### [What is being asked]
Could you reproduce every entry that follows, exactly as shown?

### [Data for this exercise]
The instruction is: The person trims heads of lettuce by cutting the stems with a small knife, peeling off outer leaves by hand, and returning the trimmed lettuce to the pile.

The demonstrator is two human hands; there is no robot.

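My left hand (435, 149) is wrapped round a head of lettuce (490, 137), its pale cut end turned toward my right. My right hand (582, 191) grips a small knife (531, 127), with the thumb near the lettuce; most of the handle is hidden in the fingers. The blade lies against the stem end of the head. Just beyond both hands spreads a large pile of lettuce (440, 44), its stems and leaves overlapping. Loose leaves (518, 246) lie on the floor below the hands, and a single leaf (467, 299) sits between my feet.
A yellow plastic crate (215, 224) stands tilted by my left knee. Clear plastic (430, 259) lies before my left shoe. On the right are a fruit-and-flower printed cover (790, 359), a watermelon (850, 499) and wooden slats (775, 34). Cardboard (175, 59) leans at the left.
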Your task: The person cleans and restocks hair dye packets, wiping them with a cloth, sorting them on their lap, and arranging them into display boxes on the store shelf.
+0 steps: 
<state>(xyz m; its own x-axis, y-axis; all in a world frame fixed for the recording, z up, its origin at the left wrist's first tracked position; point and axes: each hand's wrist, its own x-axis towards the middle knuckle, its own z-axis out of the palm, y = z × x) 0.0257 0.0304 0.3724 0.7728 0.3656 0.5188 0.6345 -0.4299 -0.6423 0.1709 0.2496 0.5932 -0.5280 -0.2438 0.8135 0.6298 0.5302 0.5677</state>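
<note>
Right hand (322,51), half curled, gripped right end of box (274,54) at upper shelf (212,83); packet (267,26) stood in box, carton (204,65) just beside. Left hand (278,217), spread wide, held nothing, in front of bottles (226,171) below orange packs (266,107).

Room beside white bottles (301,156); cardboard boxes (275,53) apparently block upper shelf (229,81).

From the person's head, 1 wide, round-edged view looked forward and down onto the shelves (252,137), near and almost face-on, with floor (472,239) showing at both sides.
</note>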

### [Solution]
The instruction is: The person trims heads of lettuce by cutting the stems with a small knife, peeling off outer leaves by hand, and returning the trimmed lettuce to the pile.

The demonstrator is two human hands; there is no robot.

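My left hand (435, 149) is wrapped round a head of lettuce (490, 137), its pale cut end turned toward my right. My right hand (582, 191) grips a small knife (531, 127), with the thumb near the lettuce; most of the handle is hidden in the fingers. The blade lies against the stem end of the head. Just beyond both hands spreads a large pile of lettuce (440, 44), its stems and leaves overlapping. Loose leaves (518, 246) lie on the floor below the hands, and a single leaf (467, 299) sits between my feet.
A yellow plastic crate (215, 224) stands tilted by my left knee. Clear plastic (430, 259) lies before my left shoe. On the right are a fruit-and-flower printed cover (790, 359), a watermelon (850, 499) and wooden slats (775, 34). Cardboard (175, 59) leans at the left.
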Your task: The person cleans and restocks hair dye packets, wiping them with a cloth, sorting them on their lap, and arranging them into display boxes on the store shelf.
+0 steps: 
<state>(xyz m; its own x-axis, y-axis; all in a world frame fixed for the recording, z up, its origin at the left wrist's first tracked position; point and axes: each hand's wrist, its own x-axis towards the middle knuckle, its own z-axis out of the palm, y = z × x) 0.0257 0.0304 0.3724 0.7728 0.3656 0.5188 0.6345 -0.4299 -0.6423 0.1709 0.2496 0.5932 -0.5280 -0.2438 0.8135 0.6298 0.5302 0.5677</state>
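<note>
Right hand (322,51), half curled, gripped right end of box (274,54) at upper shelf (212,83); packet (267,26) stood in box, carton (204,65) just beside. Left hand (278,217), spread wide, held nothing, in front of bottles (226,171) below orange packs (266,107).

Room beside white bottles (301,156); cardboard boxes (275,53) apparently block upper shelf (229,81).

From the person's head, 1 wide, round-edged view looked forward and down onto the shelves (252,137), near and almost face-on, with floor (472,239) showing at both sides.
</note>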

Nothing more will be written for this answer.